The following exit values shall be returned:
- 0
- Successful completion.
- >0
- An error occurred.
Default.
The following sections are informative.
Note that, for security reasons, many installations limit the list of commands
executable on behalf of an incoming request from
uux. Many sites permit
little more than the receipt of mail via
uux.
Any characters special to the command interpreter should be quoted either by
quoting the entire
command-string or quoting the special characters as
individual arguments.
As noted in
uucp, shell pattern matching notation characters appearing in
pathnames are expanded on the appropriate local system. This is done under the
control of local settings of
LC_COLLATE and
LC_CTYPE .
Thus, care should be taken when using bracketed filename patterns, as
collation and typing rules may vary from one system to another. Also be aware
that certain types of expression (that is, equivalence classes, character
classes, and collating symbols) need not be supported on non-internationalized
systems.
- 1.
- The following command gets file1 from system
a and file2 from system b, executes diff on
the local system, and puts the results in file.diff in the local
PUBDIR directory. ( PUBDIR is the uucp public
directory on the local system.)
uux "!diff a!/usr/file1 b!/a4/file2 >!~/file.diff"
- 2.
- The following command fails because uux places all
files copied to a system in the same working directory.
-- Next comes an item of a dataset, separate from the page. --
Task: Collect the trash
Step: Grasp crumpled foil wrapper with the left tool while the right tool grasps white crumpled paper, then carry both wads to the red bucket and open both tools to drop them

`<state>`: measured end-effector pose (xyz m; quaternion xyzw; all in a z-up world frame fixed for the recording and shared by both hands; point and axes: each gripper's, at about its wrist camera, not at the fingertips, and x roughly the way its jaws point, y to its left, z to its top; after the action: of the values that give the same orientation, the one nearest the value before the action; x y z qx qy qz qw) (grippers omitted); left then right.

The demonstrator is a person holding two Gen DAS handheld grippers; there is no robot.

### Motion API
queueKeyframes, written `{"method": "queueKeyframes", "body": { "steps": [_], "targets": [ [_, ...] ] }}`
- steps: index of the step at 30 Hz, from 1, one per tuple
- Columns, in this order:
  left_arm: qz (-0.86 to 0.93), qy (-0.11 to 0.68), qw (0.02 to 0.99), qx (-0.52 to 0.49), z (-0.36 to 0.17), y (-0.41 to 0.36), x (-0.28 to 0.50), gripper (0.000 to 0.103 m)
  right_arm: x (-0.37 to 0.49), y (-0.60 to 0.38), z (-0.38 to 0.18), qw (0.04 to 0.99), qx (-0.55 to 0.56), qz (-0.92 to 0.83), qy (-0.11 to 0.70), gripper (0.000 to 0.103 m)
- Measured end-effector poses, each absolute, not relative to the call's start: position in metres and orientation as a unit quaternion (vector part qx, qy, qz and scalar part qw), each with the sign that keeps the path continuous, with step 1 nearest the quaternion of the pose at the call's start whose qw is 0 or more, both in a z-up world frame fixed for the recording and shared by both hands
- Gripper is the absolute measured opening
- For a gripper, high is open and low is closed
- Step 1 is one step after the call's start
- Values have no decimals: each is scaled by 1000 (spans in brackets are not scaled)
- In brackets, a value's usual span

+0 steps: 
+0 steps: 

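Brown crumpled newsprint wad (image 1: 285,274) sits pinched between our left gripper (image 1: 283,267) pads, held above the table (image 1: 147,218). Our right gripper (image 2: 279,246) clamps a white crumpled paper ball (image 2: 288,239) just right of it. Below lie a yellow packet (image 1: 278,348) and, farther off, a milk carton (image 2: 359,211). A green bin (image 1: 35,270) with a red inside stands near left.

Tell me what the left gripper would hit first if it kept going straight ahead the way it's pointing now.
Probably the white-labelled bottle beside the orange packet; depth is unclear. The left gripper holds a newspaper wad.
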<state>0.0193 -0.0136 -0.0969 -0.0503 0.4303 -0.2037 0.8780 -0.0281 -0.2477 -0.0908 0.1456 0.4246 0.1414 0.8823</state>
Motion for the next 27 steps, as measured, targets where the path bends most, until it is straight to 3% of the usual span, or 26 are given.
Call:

Although the files
xyz are from two different systems, their filenames are the same
and conflict.
uux "!diff a!/usr1/xyz b!/usr2/xyz >!~/xyz.diff"
- 3.
- The following command succeeds (assuming diff is
permitted on system a) because the file local to system a is
not copied to the working directory, and hence does not conflict with the
file from system c.
uux "a!diff a!/usr/xyz c!/usr/xyz >!~/xyz.diff"
None.
None.
Shell Command Language ,
uucp ,
uuencode ,
uustat
Portions of this text are reprinted and reproduced in electronic form from IEEE
Std 1003.1, 2003 Edition, Standard for Information Technology -- Portable
Operating System Interface (POSIX), The Open Group Base Specifications Issue
6, Copyright (C) 2001-2003 by the Institute of Electrical and Electronics
Engineers, Inc and The Open Group. In the event of any discrepancy between
this version and the original IEEE and The Open Group Standard, the original
IEEE and The Open Group Standard is the referee document. The original
Standard can be obtained online at http://www.opengroup.org/unix/online.html
.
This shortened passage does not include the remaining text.